El SNTE nació hace más de 67 años, en 1943, eligiendo a los representantes sindicales mediante el voto también indirecto. Esta modalidad de elección se mantiene hasta hoy: comités delegacionales electos de manera directa, universal y secreta pero los comités jerárquicamente superiores (los seccionales y el nacional) se siguen eligiendo de manera indirecta, método arcaico en lo político pero perfectamente vigente y útil como método de control político y de manipulación de voluntades.

Secciones como la 32 (que entrará pronto a proceso electoral) eligen a su comité ejecutivo –que dura cuatro años en funciones– mediante la decisión de aproximadamente mil 200 personas representando a casi 90 mil trabajadores. En sí mismo el proceso no es reprobable sino sólo cuando estos mil 200 electores indirectos son inducidos o presionados tanto por la vía sindical como por la oficial de la Secretaría de Educación de Veracruz (SEV) a votar en un sentido tal que mantenga el estado de cosas nacido en el muy lejano año de 1978, estado de cosas que fue reconfigurado hace más de un cuarto de siglo a partir de marzo de 1984. Ateniéndome sólo a la ya muy larga edad, esta situación política sindical es equiparable a regímenes de largo aliento como los de Libia o Túnez o Egipto donde se desoyó o reprimió cualquier tipo (todo tipo) de crítica hasta el momento en que una chispa hizo caer todo el edificio.

Se entiende: la vocación por el mando omnímodo está implícita en la naturaleza humana. Pero es una vocación de mando que la propia biología pone en tela de juicio: Nada es eterno, y lo mejor es impulsar el cambio desde adentro. Son muchos años en que la Sección 32 del SNTE se ha pasado administrando la inercia de 1978 remozada en 1984. Ninguna voluntad de cambio aunque los instrumentos estatutarios están al alcance. Vale decir que no se quiere instrumentar lo que es desde luego urgente: Replantearnos entre todos, sin exclusiones, lo que hay que hacer en nuestra sección sindical. El SNTE cuenta ya en su articulado estatutario con instrumentos de consulta directa como el referéndum, el plebiscito y la revocación del mandato. ‘Aunque usted no lo crea’. Todos, letra muerta. Cuenta también el SNTE -y por lo tanto la Sección 32 para su elección de comité ejecutivo 2011 a 2015- con el voto universal, directo y secreto ya aplicado en otros lados, por ejemplo en la Sección 18 de Michoacán.

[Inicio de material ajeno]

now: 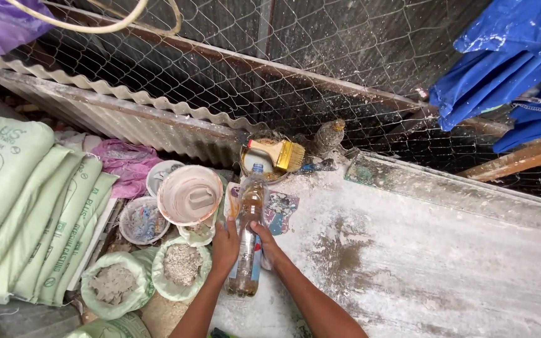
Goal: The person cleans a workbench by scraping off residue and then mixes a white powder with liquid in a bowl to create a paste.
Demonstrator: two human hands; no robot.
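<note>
Nearby, buckets (190,195) and brush (278,153) flank bottle (250,231).

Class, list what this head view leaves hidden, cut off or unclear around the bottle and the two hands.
- Bottle: its label is partly covered by the left hand and right hand.
- Tin: contents hidden under the brush.
- Sacks: cut off by the left edge.

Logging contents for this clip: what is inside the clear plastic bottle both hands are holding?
The bottle, gripped by the left hand and right hand, shows brownish liquid in its lower part and again near the neck. Its label and the fingers cover the middle, so the exact level cannot be seen.
</note>
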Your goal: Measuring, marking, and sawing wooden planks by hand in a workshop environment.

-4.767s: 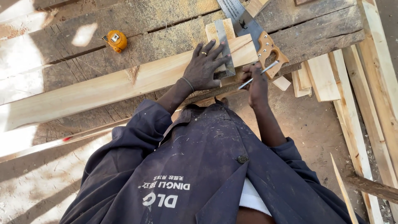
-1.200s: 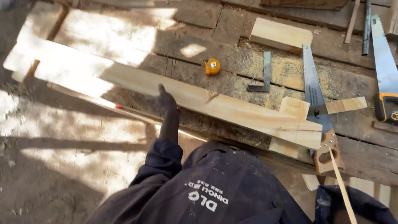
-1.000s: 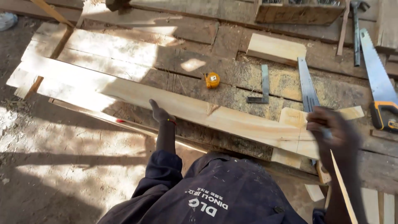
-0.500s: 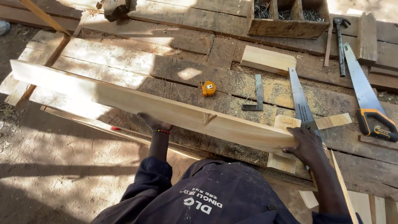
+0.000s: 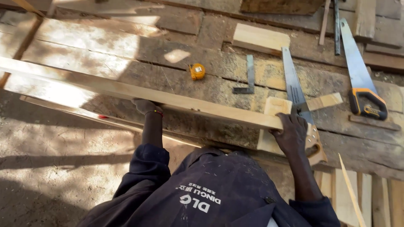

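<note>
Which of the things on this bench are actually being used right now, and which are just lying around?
In hand:
- long pale wooden plank, gripped by left hand and right hand
- pale wooden block under the right hand

Lying about:
- yellow round tape measure
- grey metal try square
- wooden-handled handsaw
- black-and-yellow-handled handsaw
- short pale board offcut

The long pale wooden plank (image 5: 176, 101) is showing a smooth, freshly planed, matt face, while the grey weathered workbench boards (image 5: 105, 46) beneath are looking rough, cracked and dusty. The handsaw with the bare wooden handle (image 5: 294, 88) is presenting a dull grey metal blade; the second handsaw with the black and orange plastic grip (image 5: 364, 98) is gleaming slightly. The small yellow tape measure (image 5: 197, 71) is looking like glossy plastic. The dark navy work overall (image 5: 210, 189) is appearing as matt, dust-speckled cloth.
</note>
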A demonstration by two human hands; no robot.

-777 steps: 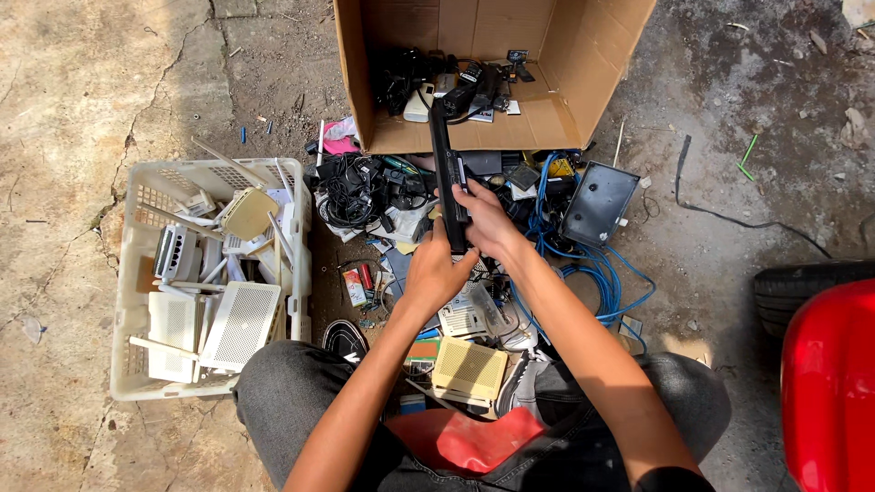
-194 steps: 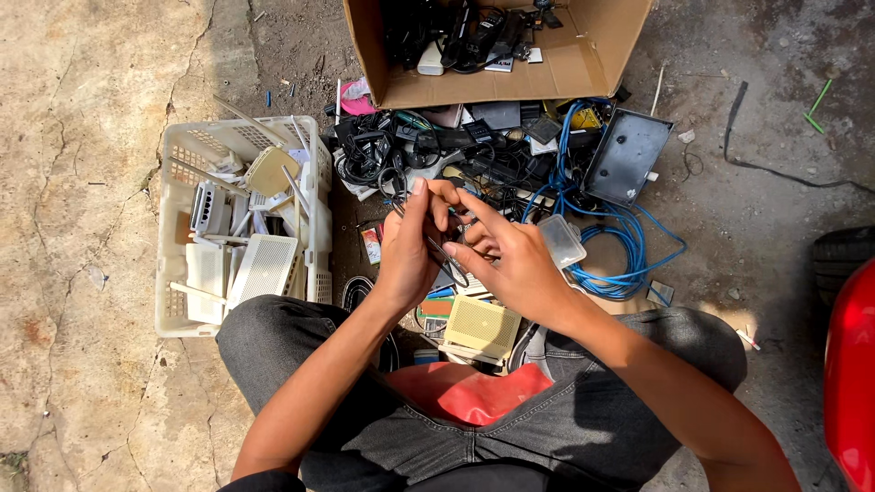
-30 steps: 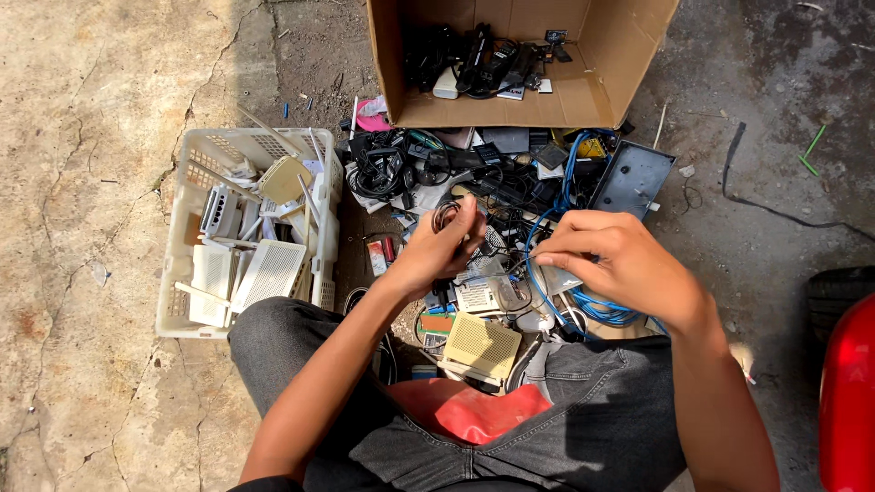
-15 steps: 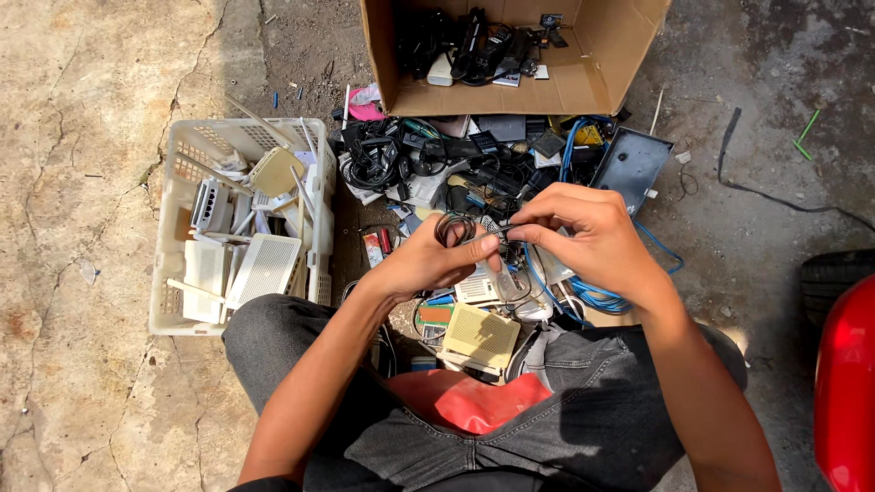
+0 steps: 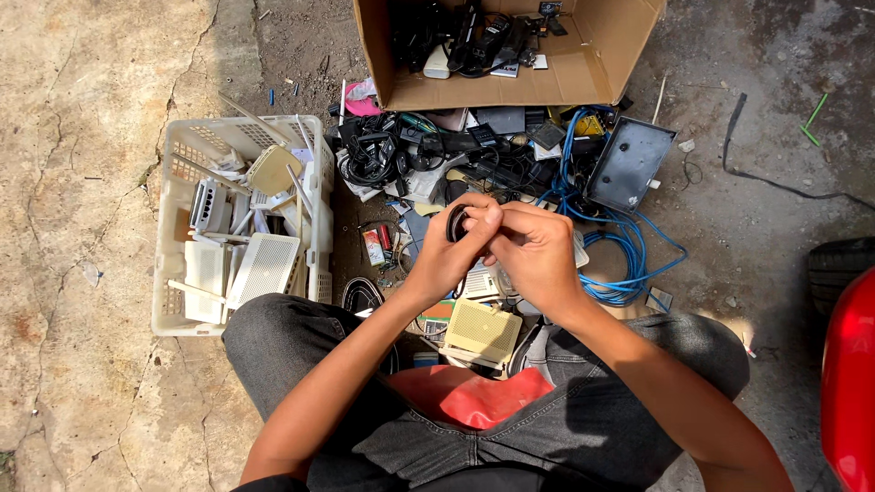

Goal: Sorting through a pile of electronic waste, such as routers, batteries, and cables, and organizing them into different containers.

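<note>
Both hands meet above a pile of electronic scrap on the ground. My left hand (image 5: pixel 448 258) pinches a small coil of black cable (image 5: pixel 456 222) between thumb and fingers. My right hand (image 5: pixel 536 255) presses against it from the right, its fingers closed on the same coil. Directly below the hands lie a small white vented box (image 5: pixel 478 282) and a beige perforated router (image 5: pixel 482 332). Most of the coil is hidden behind my fingers.
A white plastic basket (image 5: pixel 178 239) with several white routers stands at left. An open cardboard box (image 5: pixel 510 87) of black adapters and cables sits at the top. A blue cable (image 5: pixel 629 264) and a grey metal case (image 5: pixel 629 164) lie right. A red object (image 5: pixel 852 383) is at far right.
My right hand has come in from the right to join the left hand on the black coil. Both hands have drawn closer together, and the view has shifted slightly.
</note>
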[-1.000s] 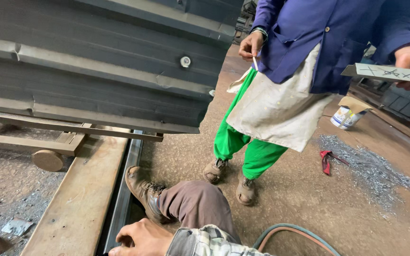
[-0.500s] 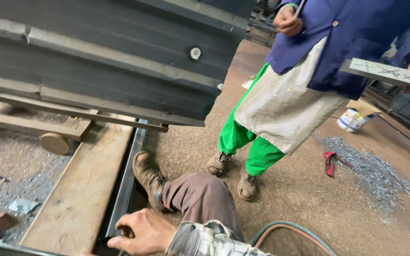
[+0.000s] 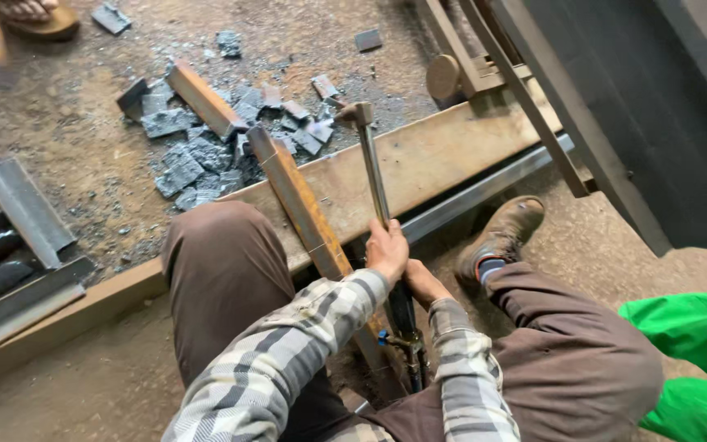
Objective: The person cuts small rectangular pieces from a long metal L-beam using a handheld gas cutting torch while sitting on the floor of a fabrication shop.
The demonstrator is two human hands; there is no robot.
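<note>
Both hands clamp one tool: the left hand (image 3: 388, 250) wraps the long metal cutting torch (image 3: 376, 176) mid-shaft, and the right hand (image 3: 424, 282) closes on it just below, near the valves. The torch's bent tip points to twelve o'clock, over the long rusty steel beam (image 3: 419, 168) lying across the floor. At eleven o'clock of the grip a rusty narrow steel bar (image 3: 300, 205) leans over the beam. A second ago the left hand rested flat on the ground and the view faced a standing co-worker; now the view looks down with the torch taken up. Grey scrap offcuts (image 3: 198, 147) lie beyond.
</note>
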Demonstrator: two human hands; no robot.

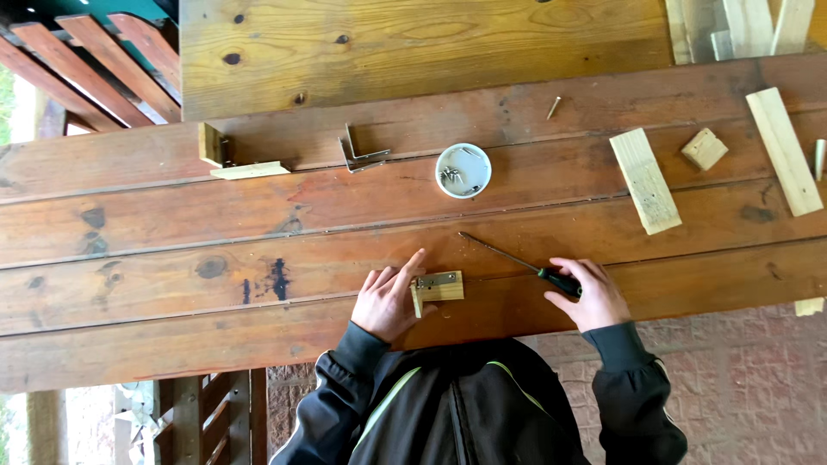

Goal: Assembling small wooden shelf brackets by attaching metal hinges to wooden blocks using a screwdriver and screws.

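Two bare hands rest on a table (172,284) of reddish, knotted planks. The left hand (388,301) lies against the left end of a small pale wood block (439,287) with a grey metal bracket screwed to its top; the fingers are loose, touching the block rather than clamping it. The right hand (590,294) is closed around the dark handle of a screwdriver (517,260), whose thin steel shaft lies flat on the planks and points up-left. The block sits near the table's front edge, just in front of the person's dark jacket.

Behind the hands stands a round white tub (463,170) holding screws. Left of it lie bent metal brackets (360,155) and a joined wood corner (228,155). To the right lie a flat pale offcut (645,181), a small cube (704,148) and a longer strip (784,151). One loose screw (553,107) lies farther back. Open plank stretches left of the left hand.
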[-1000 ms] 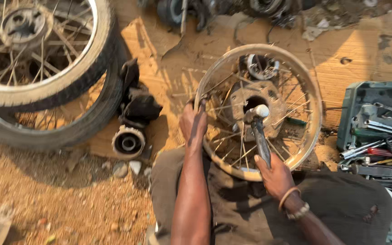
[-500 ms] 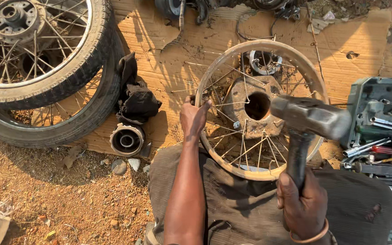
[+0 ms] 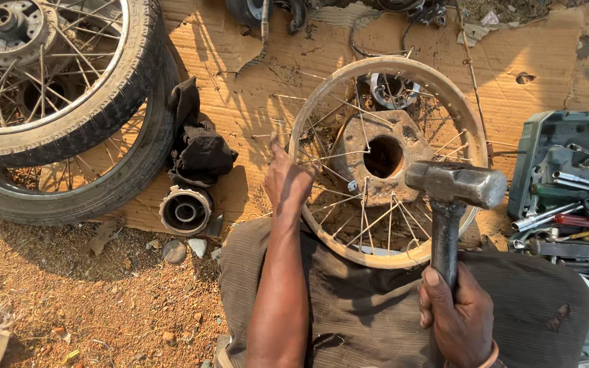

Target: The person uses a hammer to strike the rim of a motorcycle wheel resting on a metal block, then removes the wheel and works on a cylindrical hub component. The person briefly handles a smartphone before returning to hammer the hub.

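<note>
— What was the ground like?
— Reddish dirt (image 3: 69, 300) with small stones, and flattened cardboard (image 3: 253, 88) spread over it.
— And the light?
— Strong sun, casting sharp shadows.
</note>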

El voto universal implica la ventaja de la consulta directa a cada trabajador en su propio centro de trabajo a través de una votación que contempla urnas en las escuelas o zonas escolares. Estamos hablando aproximadamente de mil 200 urnas, una por cada zona escolar o escuela posprimaria u oficina administrativa. Son minoría las delegaciones que superan los 100 o 140 empleados. De esta forma puede desahogarse la votación a lo largo del día y concentrarse los resultados en la cabecera de las 12 regiones en que se divide administrativamente la Sección 32. Una escuela en Catemaco citaría a sus trabajadores a votación y recibe los votos a lo largo del día. Al final se haría el cómputo y se remitirían los resultados públicos vía Internet. Esto es ventajoso para la democracia y desventajoso para quienes no quieran cambiar.

Insistir en frenar los inevitables cambios implicaría que este Catemaco hipotético se convierta sin remedio en un desafortunado Bengasi.